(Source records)
▼▼▼
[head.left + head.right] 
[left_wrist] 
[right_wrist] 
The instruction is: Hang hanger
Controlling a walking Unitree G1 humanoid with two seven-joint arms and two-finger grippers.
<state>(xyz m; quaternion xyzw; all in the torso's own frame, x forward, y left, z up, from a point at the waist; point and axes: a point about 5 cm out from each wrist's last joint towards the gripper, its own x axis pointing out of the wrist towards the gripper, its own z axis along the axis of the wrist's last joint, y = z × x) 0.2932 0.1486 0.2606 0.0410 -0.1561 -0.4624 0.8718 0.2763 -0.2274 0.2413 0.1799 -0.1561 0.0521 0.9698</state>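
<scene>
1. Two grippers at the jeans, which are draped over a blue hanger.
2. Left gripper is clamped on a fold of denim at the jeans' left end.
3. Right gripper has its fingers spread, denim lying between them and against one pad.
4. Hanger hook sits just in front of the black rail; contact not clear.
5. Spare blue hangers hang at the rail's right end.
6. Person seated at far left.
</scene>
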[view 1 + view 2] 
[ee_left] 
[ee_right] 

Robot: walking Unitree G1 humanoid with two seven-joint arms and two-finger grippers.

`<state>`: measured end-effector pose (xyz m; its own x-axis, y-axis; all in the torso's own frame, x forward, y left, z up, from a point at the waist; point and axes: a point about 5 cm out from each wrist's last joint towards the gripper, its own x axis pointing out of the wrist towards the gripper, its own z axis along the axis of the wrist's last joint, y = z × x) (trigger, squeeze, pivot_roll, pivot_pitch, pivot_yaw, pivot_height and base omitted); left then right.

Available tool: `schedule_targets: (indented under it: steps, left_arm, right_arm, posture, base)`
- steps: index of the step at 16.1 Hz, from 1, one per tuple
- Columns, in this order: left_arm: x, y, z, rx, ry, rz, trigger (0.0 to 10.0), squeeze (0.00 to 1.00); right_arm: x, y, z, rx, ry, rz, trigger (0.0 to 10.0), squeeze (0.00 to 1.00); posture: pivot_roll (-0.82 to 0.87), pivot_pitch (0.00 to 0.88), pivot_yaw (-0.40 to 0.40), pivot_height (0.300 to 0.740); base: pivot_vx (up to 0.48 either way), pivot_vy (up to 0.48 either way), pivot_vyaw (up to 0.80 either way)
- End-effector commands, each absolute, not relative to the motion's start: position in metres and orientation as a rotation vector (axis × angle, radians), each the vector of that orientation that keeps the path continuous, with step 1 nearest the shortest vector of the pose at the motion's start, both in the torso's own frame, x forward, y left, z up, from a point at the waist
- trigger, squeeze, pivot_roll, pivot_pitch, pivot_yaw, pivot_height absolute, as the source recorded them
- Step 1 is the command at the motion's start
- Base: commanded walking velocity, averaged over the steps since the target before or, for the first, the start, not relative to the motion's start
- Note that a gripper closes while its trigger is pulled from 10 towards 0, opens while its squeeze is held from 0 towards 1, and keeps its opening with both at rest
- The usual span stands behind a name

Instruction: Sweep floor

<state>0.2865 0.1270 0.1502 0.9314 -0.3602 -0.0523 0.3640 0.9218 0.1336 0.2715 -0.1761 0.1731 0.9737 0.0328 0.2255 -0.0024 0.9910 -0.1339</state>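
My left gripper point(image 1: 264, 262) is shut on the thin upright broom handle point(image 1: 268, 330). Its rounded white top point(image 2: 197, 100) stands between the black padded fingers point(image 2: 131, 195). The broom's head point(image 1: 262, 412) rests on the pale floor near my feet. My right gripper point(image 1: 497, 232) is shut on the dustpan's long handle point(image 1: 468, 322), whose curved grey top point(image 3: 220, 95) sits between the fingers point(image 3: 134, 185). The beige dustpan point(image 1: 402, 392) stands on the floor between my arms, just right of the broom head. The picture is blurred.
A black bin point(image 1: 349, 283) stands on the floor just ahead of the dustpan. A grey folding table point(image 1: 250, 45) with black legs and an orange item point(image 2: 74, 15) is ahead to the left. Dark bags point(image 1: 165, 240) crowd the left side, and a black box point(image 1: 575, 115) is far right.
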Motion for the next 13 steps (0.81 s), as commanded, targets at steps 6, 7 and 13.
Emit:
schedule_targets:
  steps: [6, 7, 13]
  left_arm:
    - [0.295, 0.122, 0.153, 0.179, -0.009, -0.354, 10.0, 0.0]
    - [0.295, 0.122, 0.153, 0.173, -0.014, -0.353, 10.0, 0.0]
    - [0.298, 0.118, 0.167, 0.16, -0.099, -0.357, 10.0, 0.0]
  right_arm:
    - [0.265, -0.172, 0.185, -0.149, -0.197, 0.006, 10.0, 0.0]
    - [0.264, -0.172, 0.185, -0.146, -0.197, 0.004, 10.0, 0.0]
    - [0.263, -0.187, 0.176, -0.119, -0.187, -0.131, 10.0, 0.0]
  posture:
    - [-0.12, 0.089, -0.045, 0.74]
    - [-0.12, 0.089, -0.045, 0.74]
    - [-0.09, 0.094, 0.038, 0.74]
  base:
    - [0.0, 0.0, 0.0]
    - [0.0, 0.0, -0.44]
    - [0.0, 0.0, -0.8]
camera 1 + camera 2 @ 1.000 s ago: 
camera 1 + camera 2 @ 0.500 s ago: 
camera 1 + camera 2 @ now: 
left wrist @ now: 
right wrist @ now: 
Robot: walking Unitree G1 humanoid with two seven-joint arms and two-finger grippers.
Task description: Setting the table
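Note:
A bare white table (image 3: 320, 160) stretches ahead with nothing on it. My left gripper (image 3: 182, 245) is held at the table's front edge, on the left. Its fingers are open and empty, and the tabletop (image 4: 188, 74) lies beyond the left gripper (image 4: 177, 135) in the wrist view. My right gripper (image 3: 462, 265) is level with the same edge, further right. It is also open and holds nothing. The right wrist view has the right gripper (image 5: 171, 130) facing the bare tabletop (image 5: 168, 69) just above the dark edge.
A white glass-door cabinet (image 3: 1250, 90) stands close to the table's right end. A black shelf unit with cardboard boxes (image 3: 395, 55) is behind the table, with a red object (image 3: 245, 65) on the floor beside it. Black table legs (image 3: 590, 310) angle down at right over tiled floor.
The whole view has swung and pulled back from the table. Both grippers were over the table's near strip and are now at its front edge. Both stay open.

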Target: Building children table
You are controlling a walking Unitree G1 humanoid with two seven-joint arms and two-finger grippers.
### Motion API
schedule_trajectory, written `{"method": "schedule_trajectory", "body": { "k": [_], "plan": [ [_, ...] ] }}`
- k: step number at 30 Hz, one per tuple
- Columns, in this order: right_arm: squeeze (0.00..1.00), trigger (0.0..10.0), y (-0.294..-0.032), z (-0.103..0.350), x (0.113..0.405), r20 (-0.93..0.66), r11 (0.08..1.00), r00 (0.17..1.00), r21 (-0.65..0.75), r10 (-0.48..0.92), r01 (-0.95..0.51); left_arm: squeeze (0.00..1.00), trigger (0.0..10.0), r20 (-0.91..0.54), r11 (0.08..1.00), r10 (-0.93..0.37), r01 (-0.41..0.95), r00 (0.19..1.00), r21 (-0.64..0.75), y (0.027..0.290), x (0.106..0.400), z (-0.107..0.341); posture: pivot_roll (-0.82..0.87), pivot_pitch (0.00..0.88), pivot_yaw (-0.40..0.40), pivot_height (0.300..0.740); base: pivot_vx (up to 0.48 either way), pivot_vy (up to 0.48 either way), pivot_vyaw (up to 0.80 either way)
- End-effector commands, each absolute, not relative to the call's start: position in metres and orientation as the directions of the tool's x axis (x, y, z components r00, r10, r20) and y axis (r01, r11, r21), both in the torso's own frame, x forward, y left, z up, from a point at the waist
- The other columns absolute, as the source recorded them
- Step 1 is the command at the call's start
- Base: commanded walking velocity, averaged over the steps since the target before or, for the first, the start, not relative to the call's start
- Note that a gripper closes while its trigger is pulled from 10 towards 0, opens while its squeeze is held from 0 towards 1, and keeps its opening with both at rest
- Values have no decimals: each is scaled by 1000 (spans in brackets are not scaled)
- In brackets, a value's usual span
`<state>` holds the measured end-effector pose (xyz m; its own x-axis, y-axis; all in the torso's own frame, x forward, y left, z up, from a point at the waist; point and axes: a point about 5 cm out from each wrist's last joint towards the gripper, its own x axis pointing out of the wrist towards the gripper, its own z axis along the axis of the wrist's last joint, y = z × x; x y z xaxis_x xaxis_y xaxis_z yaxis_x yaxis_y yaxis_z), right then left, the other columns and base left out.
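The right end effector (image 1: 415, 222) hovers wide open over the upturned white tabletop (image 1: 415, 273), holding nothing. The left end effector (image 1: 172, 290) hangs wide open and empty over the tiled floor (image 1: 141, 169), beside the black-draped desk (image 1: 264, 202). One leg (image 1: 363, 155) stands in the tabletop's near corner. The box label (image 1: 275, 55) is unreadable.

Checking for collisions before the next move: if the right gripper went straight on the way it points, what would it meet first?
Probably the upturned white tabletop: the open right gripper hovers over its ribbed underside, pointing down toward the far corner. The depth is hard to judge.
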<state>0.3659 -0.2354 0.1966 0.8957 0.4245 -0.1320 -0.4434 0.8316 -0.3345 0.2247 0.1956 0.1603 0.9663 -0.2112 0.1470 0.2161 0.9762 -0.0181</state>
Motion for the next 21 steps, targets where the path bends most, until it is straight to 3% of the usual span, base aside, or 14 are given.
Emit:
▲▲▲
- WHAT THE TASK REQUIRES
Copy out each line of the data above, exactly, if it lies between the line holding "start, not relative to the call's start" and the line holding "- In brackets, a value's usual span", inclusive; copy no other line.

- REPLY TO THE EXERCISE
- Base: commanded walking velocity, averaged over the steps since the target before or, for the first, the start, not relative to the call's start
- Note that a gripper closes while its trigger is pulled from 10 towards 0, opens while its squeeze is held from 0 towards 1, and keeps its opening with both at rest
- Values have no decimals: each is scaled by 1000 (spans in brackets are not scaled)
- In brackets, a value's usual span

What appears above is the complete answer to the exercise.